▶ **Description of the task**: Print the lines of the data, starting with the first, up to and including the line where "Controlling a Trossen" appears.

▶ **Material provided**:
######

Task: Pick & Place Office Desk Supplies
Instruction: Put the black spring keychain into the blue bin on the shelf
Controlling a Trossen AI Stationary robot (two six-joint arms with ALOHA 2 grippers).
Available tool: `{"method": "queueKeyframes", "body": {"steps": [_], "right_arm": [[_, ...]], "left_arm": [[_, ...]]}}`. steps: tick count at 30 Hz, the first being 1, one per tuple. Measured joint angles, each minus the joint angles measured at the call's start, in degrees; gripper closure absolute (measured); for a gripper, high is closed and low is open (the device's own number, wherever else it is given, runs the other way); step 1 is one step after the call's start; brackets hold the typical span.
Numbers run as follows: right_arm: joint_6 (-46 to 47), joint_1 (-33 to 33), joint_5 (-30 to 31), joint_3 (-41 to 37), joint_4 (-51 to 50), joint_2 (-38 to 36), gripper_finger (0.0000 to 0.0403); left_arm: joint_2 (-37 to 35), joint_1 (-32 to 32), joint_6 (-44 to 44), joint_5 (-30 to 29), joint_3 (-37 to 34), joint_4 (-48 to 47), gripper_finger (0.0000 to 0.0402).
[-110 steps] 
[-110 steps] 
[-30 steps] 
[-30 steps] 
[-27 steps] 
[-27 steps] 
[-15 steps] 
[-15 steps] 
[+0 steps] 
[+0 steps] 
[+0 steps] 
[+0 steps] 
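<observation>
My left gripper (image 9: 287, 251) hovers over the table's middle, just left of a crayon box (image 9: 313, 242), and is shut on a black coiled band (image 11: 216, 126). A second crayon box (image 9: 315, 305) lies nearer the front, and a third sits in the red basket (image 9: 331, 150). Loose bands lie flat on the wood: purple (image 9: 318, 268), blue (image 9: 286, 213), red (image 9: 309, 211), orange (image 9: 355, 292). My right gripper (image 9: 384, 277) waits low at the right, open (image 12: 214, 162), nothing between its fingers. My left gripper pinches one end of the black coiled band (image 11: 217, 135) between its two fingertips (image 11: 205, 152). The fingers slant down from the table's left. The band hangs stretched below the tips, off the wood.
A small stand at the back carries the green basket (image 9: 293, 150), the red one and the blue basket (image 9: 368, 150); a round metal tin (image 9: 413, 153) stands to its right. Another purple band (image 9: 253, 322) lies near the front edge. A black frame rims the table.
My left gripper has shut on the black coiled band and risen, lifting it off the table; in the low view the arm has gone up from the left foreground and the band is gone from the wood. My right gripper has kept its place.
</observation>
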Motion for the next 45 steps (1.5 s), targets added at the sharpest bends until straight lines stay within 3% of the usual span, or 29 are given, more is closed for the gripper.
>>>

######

▶ **Your solution**:
Task: Pick & Place Office Desk Supplies
Instruction: Put the black spring keychain into the blue bin on the shelf
Controlling a Trossen AI Stationary robot (two six-joint arms with ALOHA 2 grippers).

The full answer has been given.